Por isso as palavras de Jesus a Tomé, no texto familiar de João 20:29, em rigor não são nem uma crítica nem um elogio. Jesus não diz: «Gostei da tua honestidade e do teu rigor, Tomé: os teus colegas foram um pouco crédulos a mais». Refere que haverá muitos (e, se somos crentes fazemos parte deste número) que crerão sem terem visto. Refere que estes serão abençoados. Afinal não são estas as pessoas que se abriram para que o Senhor de todo o universo (Senhor da fé e da evidência) as convencesse? Não são os peixes no aquário que, desde o princípio, admitiram que o mundo fora – que não podiam palpar nem ver – deveria existir de facto, sendo evidência disso, no mínimo, os alimentos que recebiam cada dia?
É por isso – e por inumeráveis confirmações posteriores – que não me sinto nem ingénuo nem crédulo quando proclamo com convicção, especialmente no domingo de Páscoa:
«Jesus Cristo ressurgiu!»

08 abril 2009

«Sexta-feira Santa»

Aqui vai um pequeno extracto de um artigo extraordinário, que pode ajudar a viver de uma forma mais genuína aquilo que a chamada «Sexta-Feira Santa» evoca. Encontrei-o no material de «Arauto da Sua Vinda», uma publicação traduzida do inglês «Herald of His Coming», mas que pode muito facilmente ser localizada e apreciada pela Internet, na sua tradução portuguesa.Também é fácil pesquisar a obra de São João da Cruz!

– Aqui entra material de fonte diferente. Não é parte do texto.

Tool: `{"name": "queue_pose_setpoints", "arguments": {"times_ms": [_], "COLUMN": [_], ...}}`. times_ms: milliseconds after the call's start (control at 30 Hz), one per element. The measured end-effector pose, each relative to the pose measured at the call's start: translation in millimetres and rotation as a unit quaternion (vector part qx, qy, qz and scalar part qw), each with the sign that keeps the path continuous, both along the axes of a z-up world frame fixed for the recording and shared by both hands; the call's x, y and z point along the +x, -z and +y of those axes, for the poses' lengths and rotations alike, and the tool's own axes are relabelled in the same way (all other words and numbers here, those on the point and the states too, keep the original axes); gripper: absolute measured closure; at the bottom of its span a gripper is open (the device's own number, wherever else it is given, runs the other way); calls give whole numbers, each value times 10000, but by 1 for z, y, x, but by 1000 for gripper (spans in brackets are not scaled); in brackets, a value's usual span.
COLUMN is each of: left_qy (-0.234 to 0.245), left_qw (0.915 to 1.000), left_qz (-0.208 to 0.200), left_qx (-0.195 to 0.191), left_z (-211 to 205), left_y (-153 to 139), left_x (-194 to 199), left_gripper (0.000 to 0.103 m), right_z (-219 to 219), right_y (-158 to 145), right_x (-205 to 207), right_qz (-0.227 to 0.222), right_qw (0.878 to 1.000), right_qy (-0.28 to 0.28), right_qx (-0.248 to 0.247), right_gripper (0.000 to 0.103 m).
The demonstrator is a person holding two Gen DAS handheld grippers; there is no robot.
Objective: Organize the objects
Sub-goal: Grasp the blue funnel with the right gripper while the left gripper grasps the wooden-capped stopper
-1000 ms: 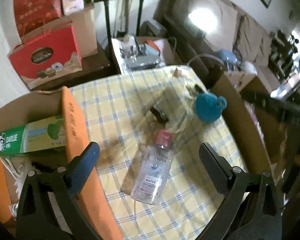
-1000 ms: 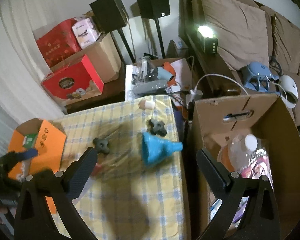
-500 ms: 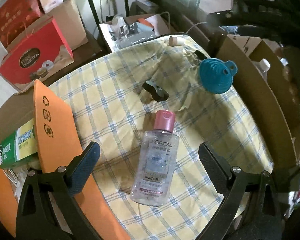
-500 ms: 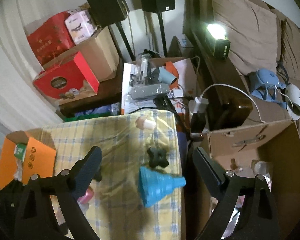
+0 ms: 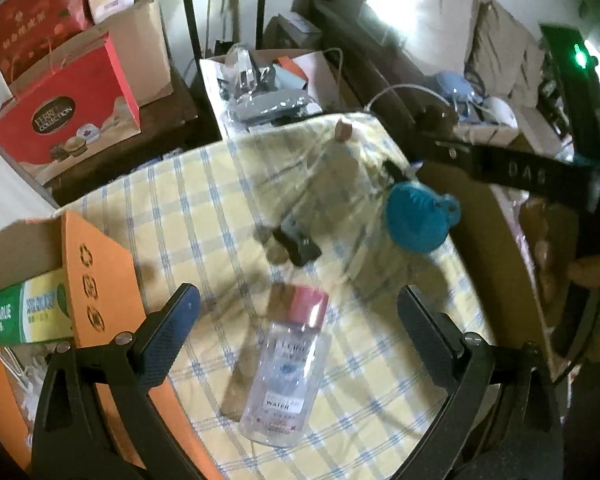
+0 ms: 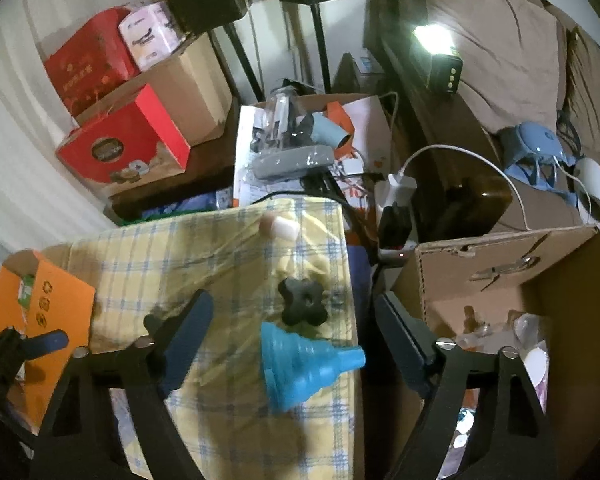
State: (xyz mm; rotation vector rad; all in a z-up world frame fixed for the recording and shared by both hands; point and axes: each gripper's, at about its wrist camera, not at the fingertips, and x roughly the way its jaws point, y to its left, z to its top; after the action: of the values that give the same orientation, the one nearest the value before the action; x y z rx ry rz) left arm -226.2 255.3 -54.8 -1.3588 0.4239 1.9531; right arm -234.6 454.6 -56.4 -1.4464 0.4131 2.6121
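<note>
A clear bottle with a pink cap point(image 5: 286, 364) lies on the yellow checked tablecloth point(image 5: 204, 208), between the fingers of my open, empty left gripper point(image 5: 296, 312). A blue funnel point(image 6: 300, 360) lies on its side between the fingers of my open, empty right gripper point(image 6: 296, 316); it also shows in the left wrist view point(image 5: 416, 220). A black cross-shaped knob point(image 6: 302, 302) lies just beyond the funnel. A second black knob point(image 5: 296, 244) lies beyond the bottle. A small cork-and-white piece point(image 6: 280, 227) sits at the far table edge.
An orange cardboard box point(image 5: 96, 280) holding a green toothpaste carton point(image 5: 24, 312) stands left of the table. A brown cardboard box point(image 6: 520, 300) with several items stands at the right. Red gift boxes point(image 6: 120, 144), speaker stands and a cluttered box lie beyond the table.
The left gripper has dropped closer over the bottle. The right gripper has moved lower and nearer the funnel, which now lies between its fingers. Both stay open.
</note>
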Motion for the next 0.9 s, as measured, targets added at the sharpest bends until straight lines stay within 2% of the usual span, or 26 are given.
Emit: {"name": "queue_pose_setpoints", "arguments": {"times_ms": [267, 500, 733, 867, 900], "left_qy": [-147, -326, -439, -402, -434], "left_qw": [9996, 9992, 9986, 9990, 9989], "left_qz": [146, -32, -27, -30, -43], "left_qx": [-170, -208, -292, -197, -173], "left_z": [22, 46, 81, 104, 110], "left_y": [-12, -3, 11, 18, 20], "left_x": [-24, -49, -68, -75, -77], "left_gripper": [4, 4, 4, 4, 4], "right_z": [-1, -14, -31, -35, -35], "right_y": [-3, 7, 26, 38, 40], "right_x": [24, 42, 38, 34, 33], "right_qz": [3, -6, -117, -136, -145], "right_qw": [9999, 9989, 9945, 9946, 9946], "right_qy": [-129, -471, -861, -817, -823], "right_qx": [-14, -21, 584, 625, 614], "right_gripper": [26, 26, 26, 32, 37]}}
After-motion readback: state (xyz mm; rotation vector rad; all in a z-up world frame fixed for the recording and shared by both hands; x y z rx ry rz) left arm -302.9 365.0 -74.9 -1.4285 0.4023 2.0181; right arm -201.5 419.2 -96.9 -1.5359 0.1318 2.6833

«Levar a sério a Disciplina da solitude significará que em algum ponto ou pontos no curso da peregrinação entraremos no que S. João da Cruz vividamente descreveu como “a noite escura da alma”. A “noite escura” para a qual ele nos chama não é algo mau ou destrutivo. Pelo contrário, é uma experiência a ser recebida com agrado do mesmo modo que uma pessoa enferma receberia com agrada uma cirurgia que promete saúde e bem-estar. A finalidade da escuridão não é castigar-nos ou afligir-nos. É libertar-nos.
Que significa entrar na noite escura da alma? Pode ser um senso de aridez, de depressão, até mesmo o de sentir-se perdido. Ela nos despoja de dependência excessiva à vida emocional. A noção, tantas vezes ouvida hoje, de que tais experiências podem ser evitadas e que devíamos viver em paz e conforto, alegria e celebração, só revela o fato de que muito da experiência contemporânea não passa de sentimentalismo superficial.
A noite escura é um dos meios de Deus levar-nos à tranqüilidade, à calma, de modo que ele possa operar a transformação interior da alma».